_Task goal_
Below are the entries to work from; restate word for word the portion that opens with the line containing "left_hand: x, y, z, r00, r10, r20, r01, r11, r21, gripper" and closes with the line containing "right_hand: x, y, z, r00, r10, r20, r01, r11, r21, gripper", keeping both.

(Items from a dataset)
────────────────────────────────────────

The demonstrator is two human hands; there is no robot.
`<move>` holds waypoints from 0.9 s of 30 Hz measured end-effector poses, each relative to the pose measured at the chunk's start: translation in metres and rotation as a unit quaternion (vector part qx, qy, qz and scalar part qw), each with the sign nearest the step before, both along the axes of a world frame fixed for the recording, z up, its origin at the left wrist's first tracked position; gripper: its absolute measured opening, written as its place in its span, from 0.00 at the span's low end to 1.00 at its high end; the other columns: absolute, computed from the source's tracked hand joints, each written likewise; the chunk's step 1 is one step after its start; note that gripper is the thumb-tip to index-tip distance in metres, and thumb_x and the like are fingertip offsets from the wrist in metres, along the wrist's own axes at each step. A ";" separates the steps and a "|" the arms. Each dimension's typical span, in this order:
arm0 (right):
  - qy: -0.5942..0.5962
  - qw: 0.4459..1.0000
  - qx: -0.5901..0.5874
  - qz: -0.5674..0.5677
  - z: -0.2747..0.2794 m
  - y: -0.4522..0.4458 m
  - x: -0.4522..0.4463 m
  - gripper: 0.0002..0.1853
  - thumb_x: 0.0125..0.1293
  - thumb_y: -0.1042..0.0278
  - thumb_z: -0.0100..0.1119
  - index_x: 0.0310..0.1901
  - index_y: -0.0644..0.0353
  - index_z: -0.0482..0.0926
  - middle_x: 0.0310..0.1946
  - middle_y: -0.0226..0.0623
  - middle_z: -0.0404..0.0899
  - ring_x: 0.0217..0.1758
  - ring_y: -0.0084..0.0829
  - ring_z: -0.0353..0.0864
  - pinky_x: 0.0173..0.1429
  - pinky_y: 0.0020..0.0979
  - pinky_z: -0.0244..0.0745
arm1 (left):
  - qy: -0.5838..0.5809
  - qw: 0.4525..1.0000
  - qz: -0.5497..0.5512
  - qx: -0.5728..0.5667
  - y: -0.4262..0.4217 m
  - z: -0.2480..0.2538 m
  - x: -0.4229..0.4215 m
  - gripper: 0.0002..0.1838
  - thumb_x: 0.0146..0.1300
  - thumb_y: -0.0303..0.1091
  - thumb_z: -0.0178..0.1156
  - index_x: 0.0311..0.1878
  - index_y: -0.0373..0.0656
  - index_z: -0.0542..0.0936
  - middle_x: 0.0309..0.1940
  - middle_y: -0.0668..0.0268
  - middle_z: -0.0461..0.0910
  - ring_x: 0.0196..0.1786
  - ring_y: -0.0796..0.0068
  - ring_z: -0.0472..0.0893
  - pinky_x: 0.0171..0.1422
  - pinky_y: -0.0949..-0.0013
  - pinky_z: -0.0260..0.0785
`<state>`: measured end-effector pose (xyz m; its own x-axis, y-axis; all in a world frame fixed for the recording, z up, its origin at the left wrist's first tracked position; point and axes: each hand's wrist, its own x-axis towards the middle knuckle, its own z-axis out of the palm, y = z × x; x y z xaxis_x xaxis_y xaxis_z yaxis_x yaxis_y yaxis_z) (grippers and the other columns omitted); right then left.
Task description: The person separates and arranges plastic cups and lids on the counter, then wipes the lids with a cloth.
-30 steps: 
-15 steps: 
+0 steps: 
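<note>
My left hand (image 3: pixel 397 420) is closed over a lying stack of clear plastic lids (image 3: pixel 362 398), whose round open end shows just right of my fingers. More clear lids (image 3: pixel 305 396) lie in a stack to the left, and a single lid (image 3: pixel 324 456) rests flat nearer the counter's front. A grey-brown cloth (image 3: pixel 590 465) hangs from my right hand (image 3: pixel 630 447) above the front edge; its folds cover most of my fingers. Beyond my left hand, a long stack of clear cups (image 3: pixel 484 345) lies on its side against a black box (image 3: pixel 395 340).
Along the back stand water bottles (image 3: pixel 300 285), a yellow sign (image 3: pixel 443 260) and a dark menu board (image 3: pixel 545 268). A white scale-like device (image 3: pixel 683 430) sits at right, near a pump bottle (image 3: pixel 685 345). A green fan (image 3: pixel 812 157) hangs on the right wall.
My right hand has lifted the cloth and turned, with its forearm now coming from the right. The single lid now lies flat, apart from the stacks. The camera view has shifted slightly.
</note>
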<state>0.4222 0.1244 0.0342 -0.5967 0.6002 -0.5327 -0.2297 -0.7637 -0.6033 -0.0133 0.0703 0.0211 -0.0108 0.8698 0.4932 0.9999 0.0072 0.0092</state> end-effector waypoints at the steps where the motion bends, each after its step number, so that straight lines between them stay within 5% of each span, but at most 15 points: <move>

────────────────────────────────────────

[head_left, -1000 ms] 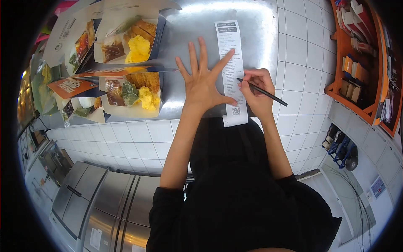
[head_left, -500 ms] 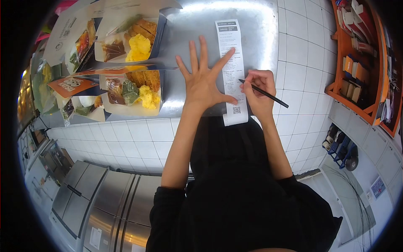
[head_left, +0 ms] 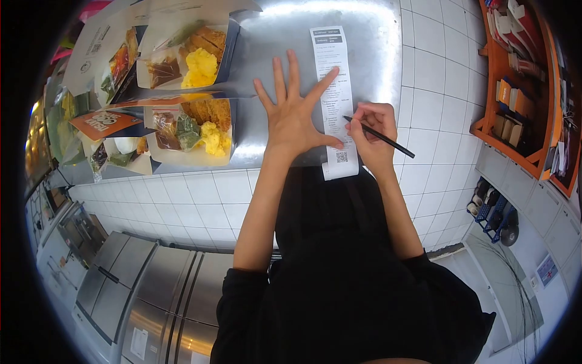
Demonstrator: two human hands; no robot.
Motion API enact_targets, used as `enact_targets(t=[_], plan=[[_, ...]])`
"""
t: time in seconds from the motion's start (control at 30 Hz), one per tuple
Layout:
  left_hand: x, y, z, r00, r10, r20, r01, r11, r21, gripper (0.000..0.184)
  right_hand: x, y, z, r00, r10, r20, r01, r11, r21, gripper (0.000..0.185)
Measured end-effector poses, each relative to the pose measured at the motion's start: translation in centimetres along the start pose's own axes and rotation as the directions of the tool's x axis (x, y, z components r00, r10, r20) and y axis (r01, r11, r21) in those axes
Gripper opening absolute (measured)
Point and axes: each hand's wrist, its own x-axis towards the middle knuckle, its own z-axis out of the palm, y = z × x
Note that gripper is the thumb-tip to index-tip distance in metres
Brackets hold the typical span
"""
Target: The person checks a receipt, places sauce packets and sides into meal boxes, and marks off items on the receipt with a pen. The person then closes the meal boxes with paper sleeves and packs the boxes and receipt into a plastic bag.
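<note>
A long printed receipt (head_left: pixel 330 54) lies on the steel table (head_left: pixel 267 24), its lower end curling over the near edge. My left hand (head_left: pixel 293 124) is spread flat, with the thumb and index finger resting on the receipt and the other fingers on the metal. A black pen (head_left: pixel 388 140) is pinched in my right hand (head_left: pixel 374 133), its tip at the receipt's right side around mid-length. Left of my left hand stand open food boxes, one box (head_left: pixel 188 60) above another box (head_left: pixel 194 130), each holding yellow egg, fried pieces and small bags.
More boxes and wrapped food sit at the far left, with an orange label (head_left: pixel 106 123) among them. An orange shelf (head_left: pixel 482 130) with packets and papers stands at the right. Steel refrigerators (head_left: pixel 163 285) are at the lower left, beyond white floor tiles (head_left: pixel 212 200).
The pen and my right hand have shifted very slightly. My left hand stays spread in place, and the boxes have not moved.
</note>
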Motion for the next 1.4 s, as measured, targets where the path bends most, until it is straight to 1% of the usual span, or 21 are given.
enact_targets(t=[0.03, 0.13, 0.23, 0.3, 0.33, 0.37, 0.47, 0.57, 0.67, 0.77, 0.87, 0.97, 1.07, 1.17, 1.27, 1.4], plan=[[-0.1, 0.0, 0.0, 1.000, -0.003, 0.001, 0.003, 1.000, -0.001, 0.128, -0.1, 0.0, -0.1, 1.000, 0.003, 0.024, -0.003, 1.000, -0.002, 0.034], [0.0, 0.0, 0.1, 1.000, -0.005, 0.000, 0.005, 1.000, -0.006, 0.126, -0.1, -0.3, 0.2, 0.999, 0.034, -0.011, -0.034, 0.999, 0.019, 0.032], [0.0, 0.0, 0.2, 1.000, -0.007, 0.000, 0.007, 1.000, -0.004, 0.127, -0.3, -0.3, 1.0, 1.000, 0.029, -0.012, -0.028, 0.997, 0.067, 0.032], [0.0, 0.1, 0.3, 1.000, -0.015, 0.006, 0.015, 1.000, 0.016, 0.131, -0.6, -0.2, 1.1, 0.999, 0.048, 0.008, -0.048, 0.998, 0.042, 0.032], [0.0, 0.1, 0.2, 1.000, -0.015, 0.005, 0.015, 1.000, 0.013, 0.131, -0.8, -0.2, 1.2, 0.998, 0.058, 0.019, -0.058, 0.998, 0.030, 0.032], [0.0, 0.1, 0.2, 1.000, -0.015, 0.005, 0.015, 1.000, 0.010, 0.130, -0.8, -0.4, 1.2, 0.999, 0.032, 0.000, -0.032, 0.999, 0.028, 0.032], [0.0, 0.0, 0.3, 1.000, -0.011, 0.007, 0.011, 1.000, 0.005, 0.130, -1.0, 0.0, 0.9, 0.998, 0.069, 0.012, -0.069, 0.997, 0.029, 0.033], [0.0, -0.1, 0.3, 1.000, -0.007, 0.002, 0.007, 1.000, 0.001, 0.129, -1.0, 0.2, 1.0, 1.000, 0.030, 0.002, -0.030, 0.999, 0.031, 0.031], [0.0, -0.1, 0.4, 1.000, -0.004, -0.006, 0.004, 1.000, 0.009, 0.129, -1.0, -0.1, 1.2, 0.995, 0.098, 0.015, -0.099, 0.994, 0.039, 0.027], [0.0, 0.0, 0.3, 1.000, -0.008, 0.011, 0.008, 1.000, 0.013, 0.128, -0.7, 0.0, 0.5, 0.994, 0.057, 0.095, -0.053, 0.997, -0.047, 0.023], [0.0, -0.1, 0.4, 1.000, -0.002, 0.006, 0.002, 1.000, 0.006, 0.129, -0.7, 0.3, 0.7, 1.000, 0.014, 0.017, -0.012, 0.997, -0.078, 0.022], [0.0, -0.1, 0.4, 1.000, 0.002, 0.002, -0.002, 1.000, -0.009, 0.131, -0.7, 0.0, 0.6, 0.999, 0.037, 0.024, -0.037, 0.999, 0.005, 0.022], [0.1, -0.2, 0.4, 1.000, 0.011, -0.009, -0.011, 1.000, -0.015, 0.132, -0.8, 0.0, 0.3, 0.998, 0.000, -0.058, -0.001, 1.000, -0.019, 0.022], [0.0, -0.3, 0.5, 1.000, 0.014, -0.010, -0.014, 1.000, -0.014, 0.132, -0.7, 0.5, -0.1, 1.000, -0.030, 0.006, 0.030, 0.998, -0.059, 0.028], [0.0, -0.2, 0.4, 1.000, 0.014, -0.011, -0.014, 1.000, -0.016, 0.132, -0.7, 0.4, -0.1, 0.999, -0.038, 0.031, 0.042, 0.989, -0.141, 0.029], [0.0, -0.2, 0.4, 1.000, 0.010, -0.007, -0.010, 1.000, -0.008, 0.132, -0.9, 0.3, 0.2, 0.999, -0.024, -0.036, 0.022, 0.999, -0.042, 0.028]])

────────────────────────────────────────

_Response to the exercise_
  left_hand: x, y, z, r00, r10, r20, r01, r11, r21, gripper (0.000..0.184)
  right_hand: x, y, z, r00, r10, r20, r01, r11, r21, gripper (0.000..0.185)

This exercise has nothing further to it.